Harry shakes his head, his expression incredulous. “You talk as though he did you a favor, bringing you up. What else would he do? He’s your father, for Christ’s sake. That’s what fathers do. They take responsibility.”
“Like Doms.”
He grins. “Yeah, I suppose. A bit like that, though my attitude toward you is not what I’d describe as paternal. And I’m not thinking of fucking off to Devon.”
“Canada’s even farther.”
“I haven’t gone yet. You know I don’t want to leave you.”
“You’ll have to. You can’t stay, and I can’t come with you. I’d be lost in Winnipeg, a fish out of water. I’d know no one.”
“Except me. At first.”
I shake my head, groping in my pocket for my car keys. “It’s no good. A pipe dream. I belong here.” I get to my feet. “We need to be going.”
Harry remains seated, watching me, his gaze level, considering. At last he nods, and stands up. He takes my chin in his hand, cupping it, lifting my face to his.
“This conversation is not over, Hope. And I’m driving.”
* * * *
We reach the Cromarty Firth, drive along the coast for a few miles then pick up the road heading west, across the Highlands toward the Western Isles. Civilization, such as it has been for the last few days, is behind us, the landscape empty, barren, and quite utterly stunning. The road is narrow—twisting, turning, always rising. It’s like driving toward heaven. I’m just glad we’re doing this trip in the summer—I doubt this road would be passable in winter.

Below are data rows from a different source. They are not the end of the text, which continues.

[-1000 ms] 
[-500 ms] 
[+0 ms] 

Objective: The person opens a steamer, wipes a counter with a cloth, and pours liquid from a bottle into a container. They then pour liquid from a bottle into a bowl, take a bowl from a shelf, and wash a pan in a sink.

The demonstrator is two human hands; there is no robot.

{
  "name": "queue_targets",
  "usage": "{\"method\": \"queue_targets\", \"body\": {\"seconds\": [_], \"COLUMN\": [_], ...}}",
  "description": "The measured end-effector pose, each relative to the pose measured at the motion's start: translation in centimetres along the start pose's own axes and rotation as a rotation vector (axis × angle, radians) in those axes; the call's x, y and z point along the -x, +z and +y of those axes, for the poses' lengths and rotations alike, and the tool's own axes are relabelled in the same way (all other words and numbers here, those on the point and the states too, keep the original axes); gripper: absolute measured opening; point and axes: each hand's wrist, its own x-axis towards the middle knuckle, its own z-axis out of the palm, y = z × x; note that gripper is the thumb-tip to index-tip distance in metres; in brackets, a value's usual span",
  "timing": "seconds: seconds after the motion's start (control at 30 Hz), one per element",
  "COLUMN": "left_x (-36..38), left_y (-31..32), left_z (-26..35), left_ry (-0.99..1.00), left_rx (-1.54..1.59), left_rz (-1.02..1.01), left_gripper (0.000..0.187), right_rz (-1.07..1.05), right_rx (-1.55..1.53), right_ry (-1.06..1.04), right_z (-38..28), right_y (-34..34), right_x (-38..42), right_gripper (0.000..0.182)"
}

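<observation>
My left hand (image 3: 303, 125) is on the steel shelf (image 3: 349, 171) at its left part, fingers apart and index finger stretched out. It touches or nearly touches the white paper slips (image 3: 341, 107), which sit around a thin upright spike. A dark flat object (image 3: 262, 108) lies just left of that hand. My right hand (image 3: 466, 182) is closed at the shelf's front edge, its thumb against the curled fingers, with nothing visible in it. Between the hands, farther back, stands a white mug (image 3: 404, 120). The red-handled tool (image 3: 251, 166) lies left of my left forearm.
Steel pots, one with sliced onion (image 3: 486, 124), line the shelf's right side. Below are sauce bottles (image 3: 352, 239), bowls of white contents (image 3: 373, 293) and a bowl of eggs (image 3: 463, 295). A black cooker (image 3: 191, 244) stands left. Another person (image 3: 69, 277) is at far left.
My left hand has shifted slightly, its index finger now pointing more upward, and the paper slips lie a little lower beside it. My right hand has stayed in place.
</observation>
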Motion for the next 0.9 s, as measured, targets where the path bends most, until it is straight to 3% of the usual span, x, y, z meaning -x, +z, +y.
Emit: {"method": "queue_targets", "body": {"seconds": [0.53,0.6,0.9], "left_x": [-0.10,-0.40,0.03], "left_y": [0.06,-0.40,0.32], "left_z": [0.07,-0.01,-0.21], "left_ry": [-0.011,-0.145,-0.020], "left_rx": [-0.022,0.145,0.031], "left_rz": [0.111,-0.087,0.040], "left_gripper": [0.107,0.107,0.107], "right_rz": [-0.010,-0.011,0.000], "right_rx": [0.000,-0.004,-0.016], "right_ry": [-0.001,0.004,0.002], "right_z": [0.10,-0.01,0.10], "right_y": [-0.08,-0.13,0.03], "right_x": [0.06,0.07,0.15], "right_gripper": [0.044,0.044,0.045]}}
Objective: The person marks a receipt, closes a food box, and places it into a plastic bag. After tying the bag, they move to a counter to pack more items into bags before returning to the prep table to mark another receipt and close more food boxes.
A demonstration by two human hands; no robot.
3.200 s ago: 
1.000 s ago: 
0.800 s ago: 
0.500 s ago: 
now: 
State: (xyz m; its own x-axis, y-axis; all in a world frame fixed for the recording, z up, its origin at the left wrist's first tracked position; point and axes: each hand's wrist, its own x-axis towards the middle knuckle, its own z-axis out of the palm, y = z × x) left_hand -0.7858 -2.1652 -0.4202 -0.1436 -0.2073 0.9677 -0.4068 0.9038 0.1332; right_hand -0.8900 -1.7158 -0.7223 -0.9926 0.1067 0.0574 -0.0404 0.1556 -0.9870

There’s little traffic out here, which is just as well as the road is single track for long lengths of it, with passing places hacked out of the hedgerows, just a slight widening, enough to keep things moving. The scenery is, of course, dramatic—the majestic mountains of the Highlands rising around us. It’s easy to visualize the contours of this place carved by ancient glaciers shifting and sliding through previous ice ages, leaving their indelible mark. It’s timeless, changeless, yet ever-shifting. The light transforms the colors all the time, one moment brilliant greens, the next muted grays. It’s a rugged place, intimidating, but haunting. The stuff of legends, of folklore, magical beasties and enigmatic heroes. I glance at Harry, imagining how he’d look in a kilt, his face painted in blue dye. Not bad, I suspect.